Вот и весна уже в разгаре, она вторгается в окна пастората кипенью вишенного цвета, хорами и соло пернатых. Толстые плитняковые стены старого дома еще дышат зимним холодом, жестким аскетизмом предвыборной кампании христианской народной партии, но старинный парк вдкруг пастората полон буйного цветения и птичьих песен. Двухсотлетние клены, липы, березы и заблудившиеся среди них одинокие вишневые деревья и яблони потеряли всякую степенность, они как влюбленные, которых пастор соединяет этой весной в пары, в единую плоть, целыми десятками перед алтарем, даруя им, разумеется, и блаженство супружества. Сам же пастор вынужден искать земные радости по-прежнему в городе Тарту, куда он раз в месяц ездит получать наставления по своей работе на соискание степени магистра богословия.
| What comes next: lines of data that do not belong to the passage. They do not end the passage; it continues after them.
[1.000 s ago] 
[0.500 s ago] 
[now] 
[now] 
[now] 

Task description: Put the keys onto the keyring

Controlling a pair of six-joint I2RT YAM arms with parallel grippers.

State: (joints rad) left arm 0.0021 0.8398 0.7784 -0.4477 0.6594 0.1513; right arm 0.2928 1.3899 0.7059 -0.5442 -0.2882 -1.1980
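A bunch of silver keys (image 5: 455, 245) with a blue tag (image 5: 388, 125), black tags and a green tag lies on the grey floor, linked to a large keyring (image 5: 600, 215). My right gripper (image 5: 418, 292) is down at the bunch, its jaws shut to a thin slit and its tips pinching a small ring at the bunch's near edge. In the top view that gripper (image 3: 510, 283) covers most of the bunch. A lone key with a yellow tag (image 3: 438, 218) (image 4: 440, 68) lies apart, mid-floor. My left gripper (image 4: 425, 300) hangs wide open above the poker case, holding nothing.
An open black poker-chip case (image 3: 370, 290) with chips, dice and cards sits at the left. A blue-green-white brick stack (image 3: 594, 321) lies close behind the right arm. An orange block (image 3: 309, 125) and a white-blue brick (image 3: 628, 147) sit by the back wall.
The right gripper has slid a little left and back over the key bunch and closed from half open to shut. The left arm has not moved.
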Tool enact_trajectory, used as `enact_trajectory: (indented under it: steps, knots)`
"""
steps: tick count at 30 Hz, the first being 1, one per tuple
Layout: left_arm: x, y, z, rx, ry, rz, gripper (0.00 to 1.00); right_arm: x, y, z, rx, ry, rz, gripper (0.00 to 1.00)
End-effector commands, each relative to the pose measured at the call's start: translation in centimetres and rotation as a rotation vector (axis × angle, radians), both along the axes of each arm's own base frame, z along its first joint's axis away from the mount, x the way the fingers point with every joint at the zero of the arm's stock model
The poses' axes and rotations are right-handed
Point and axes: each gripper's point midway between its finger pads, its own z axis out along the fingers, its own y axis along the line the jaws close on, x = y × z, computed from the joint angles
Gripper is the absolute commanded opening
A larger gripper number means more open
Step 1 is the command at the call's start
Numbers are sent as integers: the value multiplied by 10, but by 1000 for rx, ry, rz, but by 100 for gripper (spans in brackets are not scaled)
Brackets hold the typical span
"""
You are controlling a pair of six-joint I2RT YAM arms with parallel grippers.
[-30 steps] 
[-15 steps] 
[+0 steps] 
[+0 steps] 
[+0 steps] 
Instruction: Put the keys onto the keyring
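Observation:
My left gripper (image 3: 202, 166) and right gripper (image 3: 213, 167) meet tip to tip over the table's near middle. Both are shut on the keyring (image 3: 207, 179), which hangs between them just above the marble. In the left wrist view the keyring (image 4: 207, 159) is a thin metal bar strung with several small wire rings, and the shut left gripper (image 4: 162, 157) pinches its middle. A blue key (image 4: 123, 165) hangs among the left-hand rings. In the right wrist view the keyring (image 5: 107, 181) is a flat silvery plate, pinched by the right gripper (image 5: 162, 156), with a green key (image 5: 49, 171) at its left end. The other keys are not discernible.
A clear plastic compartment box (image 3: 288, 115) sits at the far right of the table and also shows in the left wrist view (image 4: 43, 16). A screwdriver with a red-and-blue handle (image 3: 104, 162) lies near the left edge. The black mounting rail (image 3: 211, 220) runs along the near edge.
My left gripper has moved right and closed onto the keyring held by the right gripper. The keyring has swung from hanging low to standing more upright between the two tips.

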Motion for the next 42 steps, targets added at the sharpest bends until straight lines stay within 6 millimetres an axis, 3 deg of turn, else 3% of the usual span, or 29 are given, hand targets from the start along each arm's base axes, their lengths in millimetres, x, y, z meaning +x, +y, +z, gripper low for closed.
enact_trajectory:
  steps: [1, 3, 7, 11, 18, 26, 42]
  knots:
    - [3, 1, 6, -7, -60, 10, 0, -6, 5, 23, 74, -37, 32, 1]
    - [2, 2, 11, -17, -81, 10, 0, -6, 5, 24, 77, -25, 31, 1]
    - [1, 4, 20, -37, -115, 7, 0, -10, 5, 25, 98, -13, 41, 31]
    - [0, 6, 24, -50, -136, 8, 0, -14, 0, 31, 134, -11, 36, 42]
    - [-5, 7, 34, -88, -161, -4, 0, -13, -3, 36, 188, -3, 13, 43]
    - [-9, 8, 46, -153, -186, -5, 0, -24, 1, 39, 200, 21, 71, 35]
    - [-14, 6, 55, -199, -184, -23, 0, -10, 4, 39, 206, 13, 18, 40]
Листая старинные, пожухлые страницы церковных книг прихода Хара, он набредает на интересные истории, из которых выясняется, что и здесь, в хараском приходе, несколько сот лет назад судили еретиков. Одна из этих историй западает ему в голову, увлекает его. В 1671 году судили какую-то женщину по имени Майе, которую часть свидетелей считала набожной, даже святой, потому что она, леча людей от злых хворей, прибегала к слову божьему, к сказанному Христом. Прочие подозревали ее в колдовстве, поскольку она силой чар заставила одну барышню из дворянок, фрейлейн Маргариту, влюбиться в сына мельника по имени Яак и с помощью молнии небесной сожгла ригу, принадлежавшую барону. Неважно, хорошо ли это, плохо ли, но в своей ворожбе она использовала Священное писание, хотя у нее не было на то права. Тем самым она преступила одну из заповедей, которая гласит: «Не упоминай всуе имя господа своего», ибо господь не оставит без наказания тех, кто произносит во зло его имя. И во время суда она произносила в тщете имя бога — своими завлекательными словами так заворожила судей и, того больше, слуг судейских, что они отпустили ее. И она пропала среди бела дня с глаз, точно видение, и ее не смогли уже привлечь к суду, так как, говорили все, она якобы бежала в Финляндию, и иные люди, получавшие от ее слов — и пусть это были слова божьи — помощь от хвори, будто бы тоже уехали за нею и остались там.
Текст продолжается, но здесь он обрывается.